Já o personagem Tyler, o cara desprezível, chato, pomposo e um tanto arrogante que o ator Nicholas Hoult – infelizmente, tem se habituado a interpretar em produções como The Great -, é o exemplo verdadeiro da pessoa que usa o seu conhecimento para humilhar e inferiorizar quem não possui tanto conhecimento assim. Vendo as cenas do rapaz, percebemos que é esse tipo de gente que faz com que as outras nem queriam conhecer determinado assunto, pois a forma que o personagem aborda cada prato é chata e isso também afeta a paixão do criador que vê sua obra sendo diminuída e diluída por pessoas que só querem se aparecer. No entanto, são pessoas como Margot que fazem com que a arte não morra, pois são questionadoras e apreciadoras da forma mais genuína da arte: a arte é para ser sentida e não acompanhada de uma Wikipédia descritiva com falas aborrecidamente arrogantes.
O desfecho frustrado
Em O Menu o final não entregou exatamente aquilo que era esperado desde o começo. Porém, dado acontecimento que choca a quem assiste pela brutalidade da cena que acontece de forma prematura, faz com que o restante do longa se contente com acontecimentos mais mornos. Depois uma breve empolgação é retomada pelo embate entre Margot e Slowik e se mostra bem fora da caixinha, pois ninguém espera pela cena, mas morre ali.
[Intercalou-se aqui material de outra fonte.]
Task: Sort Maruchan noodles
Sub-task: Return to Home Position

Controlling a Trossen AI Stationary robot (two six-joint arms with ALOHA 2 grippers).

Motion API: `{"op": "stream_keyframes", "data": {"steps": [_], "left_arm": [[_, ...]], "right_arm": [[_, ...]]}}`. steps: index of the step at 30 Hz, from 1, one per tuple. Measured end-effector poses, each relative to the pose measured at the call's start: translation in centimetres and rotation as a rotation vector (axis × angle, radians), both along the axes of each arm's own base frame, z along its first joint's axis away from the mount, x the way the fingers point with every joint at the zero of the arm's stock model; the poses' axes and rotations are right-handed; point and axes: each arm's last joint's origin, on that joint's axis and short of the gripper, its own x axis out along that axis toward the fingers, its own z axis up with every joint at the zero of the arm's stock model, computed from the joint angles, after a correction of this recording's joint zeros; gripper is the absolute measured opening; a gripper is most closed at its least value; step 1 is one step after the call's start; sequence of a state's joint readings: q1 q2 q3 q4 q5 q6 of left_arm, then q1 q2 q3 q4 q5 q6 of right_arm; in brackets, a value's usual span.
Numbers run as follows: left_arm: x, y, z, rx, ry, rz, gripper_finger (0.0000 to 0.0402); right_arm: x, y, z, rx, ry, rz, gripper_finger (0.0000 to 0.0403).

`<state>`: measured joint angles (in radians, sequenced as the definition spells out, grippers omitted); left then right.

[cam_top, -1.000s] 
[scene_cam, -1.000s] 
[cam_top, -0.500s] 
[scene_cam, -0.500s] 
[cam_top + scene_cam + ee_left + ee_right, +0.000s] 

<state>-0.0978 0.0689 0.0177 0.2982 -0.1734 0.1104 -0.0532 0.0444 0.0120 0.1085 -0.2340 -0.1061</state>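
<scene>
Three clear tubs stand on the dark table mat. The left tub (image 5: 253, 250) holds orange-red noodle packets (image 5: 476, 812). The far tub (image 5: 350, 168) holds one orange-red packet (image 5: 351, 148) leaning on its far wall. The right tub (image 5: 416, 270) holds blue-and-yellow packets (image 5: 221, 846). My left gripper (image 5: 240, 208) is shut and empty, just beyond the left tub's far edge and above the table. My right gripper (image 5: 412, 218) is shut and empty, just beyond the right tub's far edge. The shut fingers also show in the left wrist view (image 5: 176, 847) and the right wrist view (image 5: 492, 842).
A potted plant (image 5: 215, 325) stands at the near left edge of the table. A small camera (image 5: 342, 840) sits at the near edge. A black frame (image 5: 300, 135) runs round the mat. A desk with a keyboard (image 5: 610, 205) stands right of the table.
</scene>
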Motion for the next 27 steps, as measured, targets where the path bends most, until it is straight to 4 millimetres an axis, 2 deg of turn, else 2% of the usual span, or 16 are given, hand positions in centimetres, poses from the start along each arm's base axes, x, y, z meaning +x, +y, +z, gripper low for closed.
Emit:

Por fim, o longa consegue surpreender porque sai da mesmice que muitos filmes do gênero se entregam. A violência, a delicadeza (pratos lindos), a comédia ácida e arte são bons ingredientes do longa que o faz ser visto como diferente. O Menu é uma das obras mais interessantes do ano e é tudo que a produção Midsommar não conseguiu ser. E isso reforça que para ser um bom filme de terror e suspense, nem sempre a receita é a mesma.